The first was a Piper Cub on a grass airfield. At the controls he saw nothing of Lander, but he saw the little plane banking, stalling, diving, and its shape was his and its grace and strength were his and he could feel the wind on it and he was free.
Lander joined the Navy when he was sixteen, and he never went home again. He was not accepted for flight school the first time he applied, and he served throughout the Korean War handling ordnance on the carrier Coral Sea. A picture in his album shows him standing before the wing of a Corsair with a ground crew and a rack of fragmentation bombs. The others in the crew are smiling, and they have their arms around one another’s shoulders. Lander is not smiling. He is holding a fuse.
On June 1, 1953, Lander awoke in the enlisted men’s barracks at Lakehurst, New Jersey, shortly after dawn. He had arrived at his new assignment in the middle of the night and he needed a cold shower to wake up. Then he dressed carefully. The Navy had been good for Lander. He liked the uniform, liked the way he looked in it and the anonymity it gave him. He was competent and he was accepted. Today he would report for his new job, handling pressure-actuated depth-charge detonators being prepared for experiments in antisubmarine warfare. He was good with ordnance. Like many men with deep-seated insecurities, he loved the nomenclature of weapons.

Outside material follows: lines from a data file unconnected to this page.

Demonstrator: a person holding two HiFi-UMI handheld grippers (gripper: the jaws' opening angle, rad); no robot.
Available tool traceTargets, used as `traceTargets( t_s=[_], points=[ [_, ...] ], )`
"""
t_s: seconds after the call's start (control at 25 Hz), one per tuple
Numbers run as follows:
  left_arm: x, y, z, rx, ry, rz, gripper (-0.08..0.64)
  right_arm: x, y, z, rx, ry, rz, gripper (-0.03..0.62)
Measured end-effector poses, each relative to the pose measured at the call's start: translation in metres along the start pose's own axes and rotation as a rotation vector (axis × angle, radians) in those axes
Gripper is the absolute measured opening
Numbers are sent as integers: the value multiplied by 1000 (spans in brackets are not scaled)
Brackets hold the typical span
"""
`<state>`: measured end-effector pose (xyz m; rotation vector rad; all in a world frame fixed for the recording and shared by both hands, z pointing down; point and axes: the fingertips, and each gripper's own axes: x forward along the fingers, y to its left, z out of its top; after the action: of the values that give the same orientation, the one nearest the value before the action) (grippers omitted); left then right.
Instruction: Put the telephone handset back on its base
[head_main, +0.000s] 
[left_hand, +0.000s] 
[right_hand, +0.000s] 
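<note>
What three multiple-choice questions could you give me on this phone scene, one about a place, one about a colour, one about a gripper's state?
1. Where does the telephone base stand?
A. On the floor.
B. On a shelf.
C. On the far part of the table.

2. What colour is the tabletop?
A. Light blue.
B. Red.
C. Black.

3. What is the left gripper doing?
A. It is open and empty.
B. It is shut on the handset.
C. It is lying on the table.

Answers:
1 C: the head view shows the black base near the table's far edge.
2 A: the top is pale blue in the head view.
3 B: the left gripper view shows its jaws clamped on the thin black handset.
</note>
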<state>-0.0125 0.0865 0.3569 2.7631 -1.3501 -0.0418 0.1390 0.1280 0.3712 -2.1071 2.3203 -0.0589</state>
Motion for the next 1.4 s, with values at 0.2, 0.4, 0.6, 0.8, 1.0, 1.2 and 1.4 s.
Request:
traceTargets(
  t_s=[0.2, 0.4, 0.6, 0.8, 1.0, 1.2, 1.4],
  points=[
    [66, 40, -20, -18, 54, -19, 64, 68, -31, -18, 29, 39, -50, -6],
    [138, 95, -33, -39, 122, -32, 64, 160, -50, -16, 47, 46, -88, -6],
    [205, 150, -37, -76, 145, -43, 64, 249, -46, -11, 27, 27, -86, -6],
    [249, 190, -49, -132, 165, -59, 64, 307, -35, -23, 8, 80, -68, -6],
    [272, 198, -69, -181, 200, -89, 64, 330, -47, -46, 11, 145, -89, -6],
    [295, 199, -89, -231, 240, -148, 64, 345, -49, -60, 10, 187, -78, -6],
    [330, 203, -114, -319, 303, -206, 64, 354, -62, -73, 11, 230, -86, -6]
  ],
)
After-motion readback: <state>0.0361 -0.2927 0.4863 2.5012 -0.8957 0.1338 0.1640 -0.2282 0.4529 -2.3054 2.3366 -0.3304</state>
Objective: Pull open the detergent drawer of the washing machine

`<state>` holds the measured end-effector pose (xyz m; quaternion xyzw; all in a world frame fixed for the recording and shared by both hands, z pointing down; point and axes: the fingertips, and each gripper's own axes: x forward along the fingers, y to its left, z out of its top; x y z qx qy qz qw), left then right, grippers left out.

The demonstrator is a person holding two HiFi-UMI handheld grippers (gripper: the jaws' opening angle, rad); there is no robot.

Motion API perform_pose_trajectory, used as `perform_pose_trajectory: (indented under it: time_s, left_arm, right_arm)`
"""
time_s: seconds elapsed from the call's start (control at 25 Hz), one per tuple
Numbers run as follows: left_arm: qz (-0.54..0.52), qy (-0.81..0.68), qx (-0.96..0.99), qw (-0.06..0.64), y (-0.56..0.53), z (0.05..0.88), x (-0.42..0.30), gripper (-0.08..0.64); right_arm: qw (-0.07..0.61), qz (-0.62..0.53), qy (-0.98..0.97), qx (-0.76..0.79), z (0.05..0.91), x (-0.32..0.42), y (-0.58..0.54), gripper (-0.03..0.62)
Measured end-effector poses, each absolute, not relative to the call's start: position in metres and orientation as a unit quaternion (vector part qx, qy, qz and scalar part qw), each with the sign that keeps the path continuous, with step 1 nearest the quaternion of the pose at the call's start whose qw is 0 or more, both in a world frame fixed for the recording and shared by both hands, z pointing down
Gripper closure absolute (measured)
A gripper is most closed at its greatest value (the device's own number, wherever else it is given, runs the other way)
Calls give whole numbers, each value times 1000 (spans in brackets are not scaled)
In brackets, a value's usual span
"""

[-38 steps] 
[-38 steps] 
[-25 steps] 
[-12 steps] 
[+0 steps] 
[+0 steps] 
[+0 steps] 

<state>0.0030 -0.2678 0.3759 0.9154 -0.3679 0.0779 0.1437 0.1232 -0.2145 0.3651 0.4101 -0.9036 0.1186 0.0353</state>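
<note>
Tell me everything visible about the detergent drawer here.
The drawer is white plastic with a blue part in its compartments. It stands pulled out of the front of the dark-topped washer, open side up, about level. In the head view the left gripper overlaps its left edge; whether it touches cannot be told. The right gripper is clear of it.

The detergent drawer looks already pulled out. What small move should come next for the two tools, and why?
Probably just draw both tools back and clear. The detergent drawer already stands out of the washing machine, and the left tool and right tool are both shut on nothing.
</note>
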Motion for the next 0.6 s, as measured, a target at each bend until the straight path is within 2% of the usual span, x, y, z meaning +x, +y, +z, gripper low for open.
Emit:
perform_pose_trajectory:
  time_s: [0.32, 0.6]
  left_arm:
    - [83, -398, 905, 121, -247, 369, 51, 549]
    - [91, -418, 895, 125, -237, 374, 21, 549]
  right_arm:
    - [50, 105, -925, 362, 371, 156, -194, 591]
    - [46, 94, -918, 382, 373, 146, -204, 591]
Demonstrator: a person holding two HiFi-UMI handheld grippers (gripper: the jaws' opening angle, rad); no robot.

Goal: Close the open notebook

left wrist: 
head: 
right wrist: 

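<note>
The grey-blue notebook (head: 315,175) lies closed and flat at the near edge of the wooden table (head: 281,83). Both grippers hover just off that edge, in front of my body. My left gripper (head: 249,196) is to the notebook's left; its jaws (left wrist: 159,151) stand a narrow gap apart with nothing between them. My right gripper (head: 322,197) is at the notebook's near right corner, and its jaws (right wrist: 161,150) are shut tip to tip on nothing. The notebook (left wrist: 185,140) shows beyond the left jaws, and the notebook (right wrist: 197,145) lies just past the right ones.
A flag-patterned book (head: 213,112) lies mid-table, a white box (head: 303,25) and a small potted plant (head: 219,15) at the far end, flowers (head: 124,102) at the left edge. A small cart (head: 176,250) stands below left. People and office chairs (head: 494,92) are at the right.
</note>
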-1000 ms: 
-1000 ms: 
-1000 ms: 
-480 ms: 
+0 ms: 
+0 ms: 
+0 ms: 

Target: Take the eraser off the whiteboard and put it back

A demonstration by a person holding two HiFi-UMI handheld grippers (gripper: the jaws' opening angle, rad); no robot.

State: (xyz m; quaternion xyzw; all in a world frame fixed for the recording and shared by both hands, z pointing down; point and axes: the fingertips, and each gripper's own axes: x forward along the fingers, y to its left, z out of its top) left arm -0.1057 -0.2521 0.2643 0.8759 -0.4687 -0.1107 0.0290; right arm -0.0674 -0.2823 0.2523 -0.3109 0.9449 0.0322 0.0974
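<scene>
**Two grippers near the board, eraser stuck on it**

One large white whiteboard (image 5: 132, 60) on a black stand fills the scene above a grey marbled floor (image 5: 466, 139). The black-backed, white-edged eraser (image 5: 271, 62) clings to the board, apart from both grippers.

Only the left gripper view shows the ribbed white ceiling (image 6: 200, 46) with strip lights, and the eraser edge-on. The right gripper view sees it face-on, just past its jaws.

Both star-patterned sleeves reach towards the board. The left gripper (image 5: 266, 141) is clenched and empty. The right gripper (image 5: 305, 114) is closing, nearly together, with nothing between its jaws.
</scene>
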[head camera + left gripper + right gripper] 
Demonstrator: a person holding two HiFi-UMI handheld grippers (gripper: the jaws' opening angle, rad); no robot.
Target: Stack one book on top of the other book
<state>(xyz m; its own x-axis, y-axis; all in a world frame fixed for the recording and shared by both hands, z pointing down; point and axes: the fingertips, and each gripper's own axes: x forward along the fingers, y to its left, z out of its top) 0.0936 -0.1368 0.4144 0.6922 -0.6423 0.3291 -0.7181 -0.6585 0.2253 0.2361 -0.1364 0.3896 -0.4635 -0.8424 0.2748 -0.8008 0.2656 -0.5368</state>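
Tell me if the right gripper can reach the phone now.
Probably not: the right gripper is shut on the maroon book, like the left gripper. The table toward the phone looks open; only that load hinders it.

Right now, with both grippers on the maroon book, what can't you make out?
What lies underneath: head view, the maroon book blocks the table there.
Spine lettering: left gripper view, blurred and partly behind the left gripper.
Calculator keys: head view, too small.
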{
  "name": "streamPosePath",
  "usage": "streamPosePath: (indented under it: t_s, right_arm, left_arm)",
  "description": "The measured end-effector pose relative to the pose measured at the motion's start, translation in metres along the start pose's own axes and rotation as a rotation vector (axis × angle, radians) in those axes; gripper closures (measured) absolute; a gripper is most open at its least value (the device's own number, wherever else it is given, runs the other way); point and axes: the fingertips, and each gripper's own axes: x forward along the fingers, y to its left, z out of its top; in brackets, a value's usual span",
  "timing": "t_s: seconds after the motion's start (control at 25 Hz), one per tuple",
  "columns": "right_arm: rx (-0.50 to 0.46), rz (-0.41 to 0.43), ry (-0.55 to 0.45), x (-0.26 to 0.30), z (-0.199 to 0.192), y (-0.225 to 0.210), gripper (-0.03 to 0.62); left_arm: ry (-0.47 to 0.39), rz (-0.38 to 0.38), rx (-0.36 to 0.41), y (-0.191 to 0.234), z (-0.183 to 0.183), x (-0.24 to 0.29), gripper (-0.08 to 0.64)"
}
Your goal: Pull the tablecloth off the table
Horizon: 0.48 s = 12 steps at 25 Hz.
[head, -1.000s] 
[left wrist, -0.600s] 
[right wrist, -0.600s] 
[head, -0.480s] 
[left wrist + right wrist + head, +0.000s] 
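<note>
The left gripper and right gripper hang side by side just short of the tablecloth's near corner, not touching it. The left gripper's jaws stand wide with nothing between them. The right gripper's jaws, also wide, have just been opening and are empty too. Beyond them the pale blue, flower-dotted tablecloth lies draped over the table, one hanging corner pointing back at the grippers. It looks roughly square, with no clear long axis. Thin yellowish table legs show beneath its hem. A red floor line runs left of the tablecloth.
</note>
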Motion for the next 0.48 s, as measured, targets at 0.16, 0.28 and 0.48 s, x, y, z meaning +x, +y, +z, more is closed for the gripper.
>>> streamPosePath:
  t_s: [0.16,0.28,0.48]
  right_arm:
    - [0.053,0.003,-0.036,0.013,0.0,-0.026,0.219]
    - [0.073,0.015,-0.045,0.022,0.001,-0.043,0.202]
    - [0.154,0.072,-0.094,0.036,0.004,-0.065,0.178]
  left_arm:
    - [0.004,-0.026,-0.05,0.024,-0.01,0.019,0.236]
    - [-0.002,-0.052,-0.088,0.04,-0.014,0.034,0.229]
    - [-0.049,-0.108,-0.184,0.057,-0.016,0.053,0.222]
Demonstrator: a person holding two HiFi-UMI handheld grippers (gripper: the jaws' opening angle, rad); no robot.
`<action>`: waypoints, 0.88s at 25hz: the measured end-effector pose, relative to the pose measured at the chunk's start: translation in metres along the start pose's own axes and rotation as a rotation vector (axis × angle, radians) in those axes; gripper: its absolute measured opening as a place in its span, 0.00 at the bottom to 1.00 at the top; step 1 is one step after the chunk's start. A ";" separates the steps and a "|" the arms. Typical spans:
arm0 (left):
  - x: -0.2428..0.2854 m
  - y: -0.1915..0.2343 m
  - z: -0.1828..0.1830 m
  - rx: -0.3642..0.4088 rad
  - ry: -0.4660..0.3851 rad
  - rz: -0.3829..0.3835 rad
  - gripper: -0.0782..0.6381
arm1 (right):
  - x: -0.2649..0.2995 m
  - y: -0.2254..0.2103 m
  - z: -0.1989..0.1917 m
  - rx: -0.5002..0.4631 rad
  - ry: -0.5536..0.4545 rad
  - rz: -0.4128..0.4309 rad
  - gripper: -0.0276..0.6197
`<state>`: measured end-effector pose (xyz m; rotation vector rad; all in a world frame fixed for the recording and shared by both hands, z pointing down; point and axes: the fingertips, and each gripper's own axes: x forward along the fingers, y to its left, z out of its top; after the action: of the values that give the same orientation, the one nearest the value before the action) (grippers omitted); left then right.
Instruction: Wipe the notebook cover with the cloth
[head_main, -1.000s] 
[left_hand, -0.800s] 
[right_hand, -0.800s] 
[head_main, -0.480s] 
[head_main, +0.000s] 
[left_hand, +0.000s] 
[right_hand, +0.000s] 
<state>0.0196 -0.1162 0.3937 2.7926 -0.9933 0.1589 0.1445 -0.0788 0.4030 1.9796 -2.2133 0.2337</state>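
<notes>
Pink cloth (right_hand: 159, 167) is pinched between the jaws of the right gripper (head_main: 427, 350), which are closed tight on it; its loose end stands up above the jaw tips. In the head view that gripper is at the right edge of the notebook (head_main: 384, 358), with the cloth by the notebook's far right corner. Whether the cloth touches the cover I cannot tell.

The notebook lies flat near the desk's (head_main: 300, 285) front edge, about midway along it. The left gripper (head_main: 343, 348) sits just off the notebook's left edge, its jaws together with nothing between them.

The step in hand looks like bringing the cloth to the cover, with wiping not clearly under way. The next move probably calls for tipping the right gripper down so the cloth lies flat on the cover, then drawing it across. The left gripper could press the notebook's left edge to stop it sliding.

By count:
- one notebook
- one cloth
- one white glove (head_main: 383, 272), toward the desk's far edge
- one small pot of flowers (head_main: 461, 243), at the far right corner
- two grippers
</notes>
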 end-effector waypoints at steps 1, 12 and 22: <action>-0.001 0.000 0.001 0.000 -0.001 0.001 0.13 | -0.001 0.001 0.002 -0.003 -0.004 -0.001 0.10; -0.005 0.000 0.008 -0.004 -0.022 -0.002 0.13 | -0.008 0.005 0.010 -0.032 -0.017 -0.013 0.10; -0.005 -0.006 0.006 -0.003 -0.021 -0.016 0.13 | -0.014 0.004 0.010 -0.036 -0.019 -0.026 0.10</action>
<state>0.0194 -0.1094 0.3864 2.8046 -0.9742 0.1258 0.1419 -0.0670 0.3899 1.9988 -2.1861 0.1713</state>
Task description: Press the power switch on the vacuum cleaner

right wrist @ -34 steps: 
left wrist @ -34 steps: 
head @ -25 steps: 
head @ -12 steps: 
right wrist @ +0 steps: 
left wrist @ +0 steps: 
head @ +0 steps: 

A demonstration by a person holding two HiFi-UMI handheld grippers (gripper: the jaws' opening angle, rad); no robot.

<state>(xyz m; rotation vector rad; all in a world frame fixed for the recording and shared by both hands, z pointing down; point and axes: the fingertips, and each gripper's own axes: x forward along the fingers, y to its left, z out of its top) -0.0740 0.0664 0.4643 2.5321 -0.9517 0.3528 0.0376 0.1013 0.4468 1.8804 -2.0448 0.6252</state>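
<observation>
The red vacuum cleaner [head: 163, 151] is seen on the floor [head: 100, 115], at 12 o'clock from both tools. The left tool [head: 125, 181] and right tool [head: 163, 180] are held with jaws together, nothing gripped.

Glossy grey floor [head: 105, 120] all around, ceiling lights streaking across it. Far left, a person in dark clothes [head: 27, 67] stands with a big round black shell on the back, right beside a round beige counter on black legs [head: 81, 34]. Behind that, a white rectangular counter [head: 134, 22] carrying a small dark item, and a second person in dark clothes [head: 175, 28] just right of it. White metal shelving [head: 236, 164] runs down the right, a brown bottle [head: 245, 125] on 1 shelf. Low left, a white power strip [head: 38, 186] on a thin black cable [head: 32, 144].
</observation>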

He walked through the cool morning toward the ordnance complex, looking around curiously at all he had not seen when he arrived in darkness. There were the giant hangars that held the airships. The doors on the nearest one were opening with a rumble. Lander checked the time, then stopped on the sidewalk, watching. The nose came out slowly and then the great length of it. The airship was a ZPG-1 with a capacity of a million cubic feet of helium. Lander had never been so close to one before. Three hundred twenty-four feet of silver airship, the rising sun touching it with fire. Lander trotted across the asphalt apron. The ground crew was swarming under the airship. One of the portside engines roared and a puff of blue smoke hung in the air behind it.
Lander did not want to arm airships with depth charges. He did not want to work on them or roll them in and out of hangars. He saw only the controls.
He qualified easily for the next competitive examination for officer candidate school. Two hundred eighty enlisted men took the test on a hot July afternoon in 1953. Lander placed first. His standing in OCS won him a choice of assignments. He went to the airships.
The extension of the kinesthetic sense in controlling moving machines has never been satisfactorily explained. Some people are described as “naturals,” but the term is inadequate. Mike Hailwood, the great motorcycle racer, is a natural. So was Betty Skelton, as anyone will testify who has seen her do an outside Cuban Eight in her little biplane. Lander was a natural. At the controls of an airship, freed of himself, he was sure and decisive, pressure-proof. And while he flew, part of his mind was free to race ahead, weighing probabilities, projecting the next problem and the next.